Kirby (NYSE:KEX) is up 1.8% to reach a current price of $53.73 per share. The company's volume for the day so far is 48,055 shares. Volume is also used as a secondary indicator to help confirm what the price movement is suggesting. Looking at a company's valuation ratios is a good way of getting a basic idea as to its value as an investment. The price/book value ratio is one of the more common methods of determining whether a stock is fairly valued. The P/B ratio for KEX is 1.94, indicating that the stock is trading for more than its book value. This implies that investors expect management to create more value from a given set of assets and/or that the market value of the firm's assets is significantly higher than their accounting value. One problem with the P/B value ratio is that it can be difficult to calculate the true book value of a company, so investors should be aware that many measures of book value may provide only a rough estimate, and should be taken with a grain of salt.
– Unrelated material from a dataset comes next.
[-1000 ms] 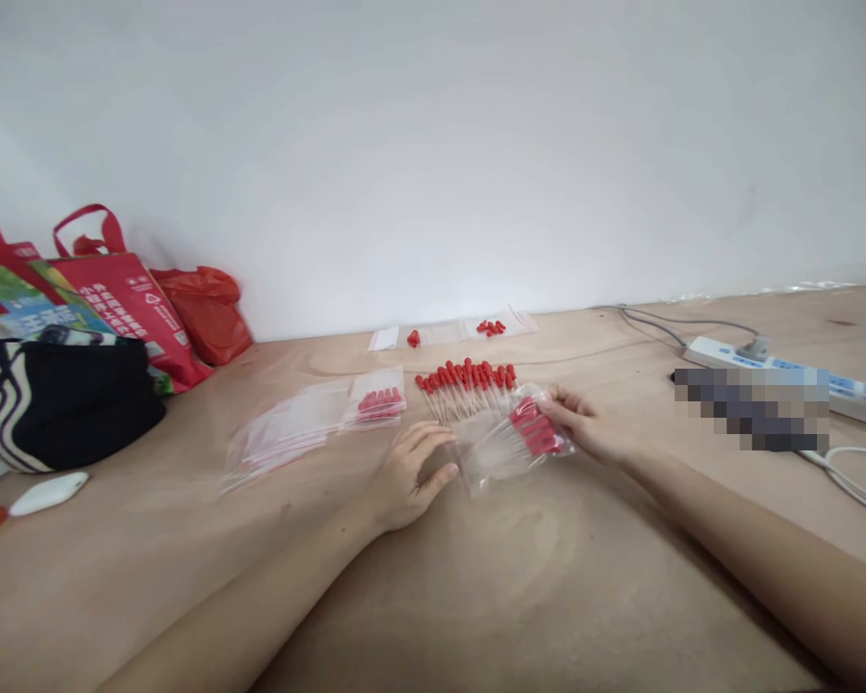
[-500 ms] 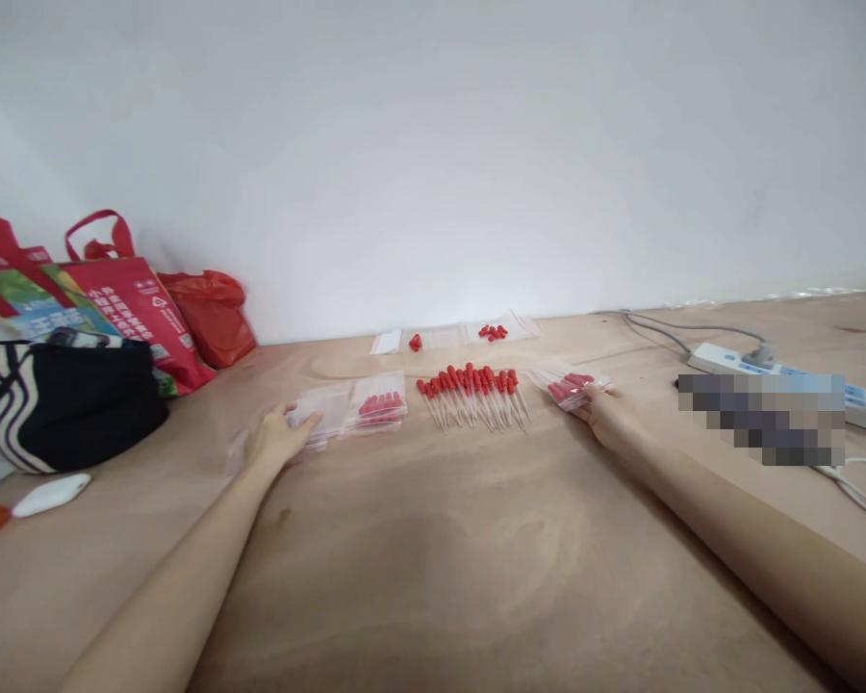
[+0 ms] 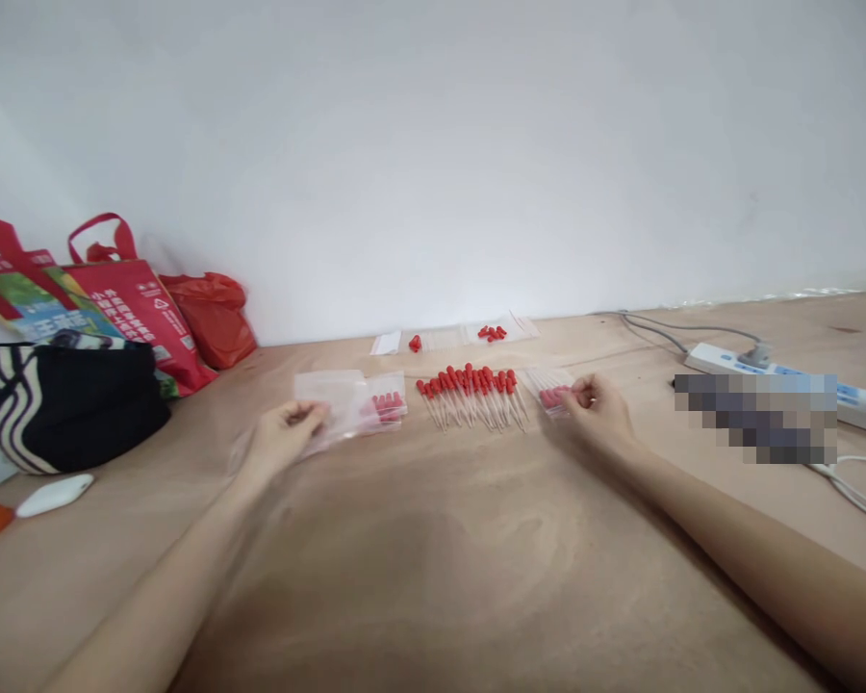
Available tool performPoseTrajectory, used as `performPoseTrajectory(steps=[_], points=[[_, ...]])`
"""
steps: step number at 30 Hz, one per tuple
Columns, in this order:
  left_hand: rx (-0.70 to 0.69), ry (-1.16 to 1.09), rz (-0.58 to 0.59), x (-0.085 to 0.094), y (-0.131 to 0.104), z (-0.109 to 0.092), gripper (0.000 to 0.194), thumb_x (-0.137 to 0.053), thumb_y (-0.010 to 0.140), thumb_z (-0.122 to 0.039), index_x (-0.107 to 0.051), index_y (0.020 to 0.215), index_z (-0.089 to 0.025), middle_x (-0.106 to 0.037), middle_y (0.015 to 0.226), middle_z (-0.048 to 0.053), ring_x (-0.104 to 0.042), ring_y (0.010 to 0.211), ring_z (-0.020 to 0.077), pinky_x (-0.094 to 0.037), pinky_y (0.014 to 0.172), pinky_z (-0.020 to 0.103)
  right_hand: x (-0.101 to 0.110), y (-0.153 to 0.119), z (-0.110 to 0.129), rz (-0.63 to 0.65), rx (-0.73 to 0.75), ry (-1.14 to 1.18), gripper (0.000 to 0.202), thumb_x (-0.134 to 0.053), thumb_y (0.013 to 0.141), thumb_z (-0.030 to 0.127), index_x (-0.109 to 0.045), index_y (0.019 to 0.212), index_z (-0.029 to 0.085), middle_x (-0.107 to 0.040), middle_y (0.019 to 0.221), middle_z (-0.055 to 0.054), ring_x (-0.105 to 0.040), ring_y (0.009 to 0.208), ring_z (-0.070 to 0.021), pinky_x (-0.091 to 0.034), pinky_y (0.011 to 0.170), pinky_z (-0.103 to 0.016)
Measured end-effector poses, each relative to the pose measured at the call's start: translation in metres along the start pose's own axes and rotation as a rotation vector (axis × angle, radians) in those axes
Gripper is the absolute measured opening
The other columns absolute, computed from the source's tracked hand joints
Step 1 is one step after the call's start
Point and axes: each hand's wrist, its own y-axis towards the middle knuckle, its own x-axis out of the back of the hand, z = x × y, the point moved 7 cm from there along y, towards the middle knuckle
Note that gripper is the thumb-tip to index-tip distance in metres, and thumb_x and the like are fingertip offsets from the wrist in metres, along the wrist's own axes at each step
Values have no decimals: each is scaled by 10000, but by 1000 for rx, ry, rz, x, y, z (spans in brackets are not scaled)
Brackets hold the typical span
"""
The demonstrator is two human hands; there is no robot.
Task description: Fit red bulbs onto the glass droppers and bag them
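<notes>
My left hand [image 3: 285, 433] pinches an upper corner area of a clear zip bag [image 3: 339, 399], raised a little over a stack of similar bags. Beside it, filled zip bags with red-bulbed droppers [image 3: 386, 408] show partly under the clear plastic. At the right, my right hand [image 3: 600, 409] has its fingers closed at the near end of another zip bag of red-bulbed droppers [image 3: 552, 395]; its fingertips cover part of that bag. Between my hands lies a row of loose droppers [image 3: 472, 390], red bulbs away from me, thin clear tubes toward me.
Farther back lie a red bulb [image 3: 415, 343], clear tubes [image 3: 444, 339] and a bag with small red bulbs [image 3: 492, 333]. Left stand shopping bags [image 3: 130, 308], a black pouch [image 3: 93, 404] and a white case [image 3: 55, 495]. Right is a power strip [image 3: 736, 364] with cables.
My left hand has lifted a clear bag off the stack, its plastic now covering part of the filled bags. The right-hand bag has shifted slightly left and my right fingers have curled above its end.
</notes>
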Motion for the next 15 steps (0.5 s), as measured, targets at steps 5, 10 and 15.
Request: performPoseTrajectory(steps=[5, 10, 15], points=[[44, -196, 613, -73, -103, -18, 451, -592, 660, -428, -560, 1028, -169, -631, 907, 32, -588, 813, 165, -444, 724, 249, -32, 8, 21, 276, 148, -160, 112, -493, 660, 269, -544, 686, 173, -552, 559, 8, -492, 514, -109, -345, 487, -206], [-52, 66, 1032, -97, -145, -24, 657, -455, 777, -467, -236, 1314, -158, -574, 613, -18, -509, 452, 111, -414, 464, 232, -66, 23, 38, 265, 96, -301, 95, -487, 656, 203, -554, 712, 166, -619, 688, -27, -560, 640, -125, -383, 580, -203], [-891, 279, 867, -91, -138, -74, 421, -488, 790, -403, -480, 1177, -236, -597, 987, 66, -536, 911, 203, -403, 821, 340, -93, 30, 44, 288, 38, -385, 175, -543, 610, 171, -553, 780, 134, -626, 757, -102, -576, 732, -194, -384, 578, -235]])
SEE: How Buybacks Warps The Price-To-Book Ratio

Currently trading at $17.10 per share, China Eastern Airlines Corp. Ltd (NYSE:CEA) has fallen 1.7%. With 1,256 shares changing hands so far today, the company's volume is 0.1 times its average over the past three months. Volume indicates the level of interest that investors have in a company at its current price. Investors can make use of valuation ratios to estimate whether a stock is fairly valued. A simple P/E ratio can reveal the stock's real market value and show how the valuation compares to its industry group or a benchmark like the S&P 500 Index. The P/E ratio for CEA is 6.5, below the industry average of 45.09. A low P/E ratio may indicate that the market expects relatively slower earnings growth. A high P/E ratio indicates a stock that is expensive, while a low P/E ratio indicates a stock that is cheap. SEE: How To Find P/E And PEG Ratios

The Bottom Line The nature of the market is such that stocks will have good days and bad days. Paying close attention to the previous ratios will help you identify key times to adjust your strategy. Keep in mind that all these ratios should be compared against historical numbers and industry information in order to get a more complete picture.